**Exercise requirements**.
Check each line of the entries for "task" and report the ones that have it.

**Provided entries**.
BEGIN
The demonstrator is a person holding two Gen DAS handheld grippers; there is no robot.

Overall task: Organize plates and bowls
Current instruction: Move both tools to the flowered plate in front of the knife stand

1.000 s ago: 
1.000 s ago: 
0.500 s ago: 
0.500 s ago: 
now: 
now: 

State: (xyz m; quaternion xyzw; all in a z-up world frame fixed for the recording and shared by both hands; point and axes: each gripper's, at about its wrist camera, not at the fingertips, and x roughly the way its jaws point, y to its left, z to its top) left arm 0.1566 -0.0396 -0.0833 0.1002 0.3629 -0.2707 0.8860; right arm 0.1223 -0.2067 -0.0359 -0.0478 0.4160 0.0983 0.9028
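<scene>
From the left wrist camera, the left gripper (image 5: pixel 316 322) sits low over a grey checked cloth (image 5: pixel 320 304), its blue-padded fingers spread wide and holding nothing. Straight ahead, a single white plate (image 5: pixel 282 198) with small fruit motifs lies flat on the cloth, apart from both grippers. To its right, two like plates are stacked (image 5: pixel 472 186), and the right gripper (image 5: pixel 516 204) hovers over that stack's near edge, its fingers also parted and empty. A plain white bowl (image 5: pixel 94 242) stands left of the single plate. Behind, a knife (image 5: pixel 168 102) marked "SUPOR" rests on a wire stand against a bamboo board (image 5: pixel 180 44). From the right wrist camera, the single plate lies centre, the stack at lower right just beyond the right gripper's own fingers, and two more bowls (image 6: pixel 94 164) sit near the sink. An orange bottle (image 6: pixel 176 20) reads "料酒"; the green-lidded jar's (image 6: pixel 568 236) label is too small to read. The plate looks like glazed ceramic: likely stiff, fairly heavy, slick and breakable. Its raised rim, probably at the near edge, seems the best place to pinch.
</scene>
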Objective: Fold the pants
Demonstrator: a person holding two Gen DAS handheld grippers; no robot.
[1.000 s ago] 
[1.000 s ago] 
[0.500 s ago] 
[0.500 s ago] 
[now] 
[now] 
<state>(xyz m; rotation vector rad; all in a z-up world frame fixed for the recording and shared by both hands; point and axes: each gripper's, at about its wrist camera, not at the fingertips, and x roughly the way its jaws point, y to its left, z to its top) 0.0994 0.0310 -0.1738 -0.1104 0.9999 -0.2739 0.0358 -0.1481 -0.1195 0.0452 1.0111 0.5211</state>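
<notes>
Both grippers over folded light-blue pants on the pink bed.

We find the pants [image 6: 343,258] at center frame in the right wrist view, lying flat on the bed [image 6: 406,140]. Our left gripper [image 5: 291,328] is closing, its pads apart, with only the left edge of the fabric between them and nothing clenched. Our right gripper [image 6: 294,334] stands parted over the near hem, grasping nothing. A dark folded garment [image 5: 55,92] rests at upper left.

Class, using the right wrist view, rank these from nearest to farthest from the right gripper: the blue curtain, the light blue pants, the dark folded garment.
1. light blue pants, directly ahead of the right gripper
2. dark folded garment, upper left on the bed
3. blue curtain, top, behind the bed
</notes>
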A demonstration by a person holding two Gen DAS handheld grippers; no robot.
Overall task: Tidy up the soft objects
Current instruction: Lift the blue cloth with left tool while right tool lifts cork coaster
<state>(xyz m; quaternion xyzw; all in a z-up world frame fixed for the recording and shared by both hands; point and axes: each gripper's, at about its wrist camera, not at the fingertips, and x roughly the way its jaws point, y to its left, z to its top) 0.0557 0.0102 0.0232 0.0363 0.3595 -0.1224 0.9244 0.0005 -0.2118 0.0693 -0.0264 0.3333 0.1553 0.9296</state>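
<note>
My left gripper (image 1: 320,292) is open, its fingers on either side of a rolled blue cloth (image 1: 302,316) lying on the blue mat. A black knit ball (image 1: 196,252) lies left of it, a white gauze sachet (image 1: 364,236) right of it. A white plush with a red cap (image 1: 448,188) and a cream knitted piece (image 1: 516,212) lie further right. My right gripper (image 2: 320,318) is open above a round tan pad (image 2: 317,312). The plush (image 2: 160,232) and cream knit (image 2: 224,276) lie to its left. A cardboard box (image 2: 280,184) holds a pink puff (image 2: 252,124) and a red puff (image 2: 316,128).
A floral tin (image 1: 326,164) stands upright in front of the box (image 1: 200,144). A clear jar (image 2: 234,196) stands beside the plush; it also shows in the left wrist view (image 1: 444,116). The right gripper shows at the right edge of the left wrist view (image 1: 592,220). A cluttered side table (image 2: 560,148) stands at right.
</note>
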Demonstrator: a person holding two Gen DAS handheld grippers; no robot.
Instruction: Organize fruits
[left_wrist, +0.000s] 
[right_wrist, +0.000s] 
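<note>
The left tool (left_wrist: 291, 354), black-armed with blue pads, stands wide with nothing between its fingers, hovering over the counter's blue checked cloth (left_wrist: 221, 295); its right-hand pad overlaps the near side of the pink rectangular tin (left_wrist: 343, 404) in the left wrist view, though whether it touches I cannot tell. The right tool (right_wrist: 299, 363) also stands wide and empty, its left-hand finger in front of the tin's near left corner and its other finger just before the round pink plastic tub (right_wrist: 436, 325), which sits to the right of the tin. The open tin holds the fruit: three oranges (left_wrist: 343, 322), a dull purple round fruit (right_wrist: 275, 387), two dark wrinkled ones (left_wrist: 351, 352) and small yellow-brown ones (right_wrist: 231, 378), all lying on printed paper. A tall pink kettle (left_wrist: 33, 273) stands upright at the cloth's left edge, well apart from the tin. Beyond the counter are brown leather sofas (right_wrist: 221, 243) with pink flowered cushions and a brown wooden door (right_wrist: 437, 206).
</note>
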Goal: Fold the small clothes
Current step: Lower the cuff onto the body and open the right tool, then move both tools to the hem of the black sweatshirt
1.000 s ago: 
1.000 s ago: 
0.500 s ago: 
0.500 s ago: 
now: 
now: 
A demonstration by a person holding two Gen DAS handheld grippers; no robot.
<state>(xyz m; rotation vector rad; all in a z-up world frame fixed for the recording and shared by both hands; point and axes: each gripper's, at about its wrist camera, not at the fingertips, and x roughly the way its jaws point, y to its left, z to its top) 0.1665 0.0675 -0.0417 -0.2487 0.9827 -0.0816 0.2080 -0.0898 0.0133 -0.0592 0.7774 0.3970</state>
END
**Reply**.
Overall task: Organize plates and bowls
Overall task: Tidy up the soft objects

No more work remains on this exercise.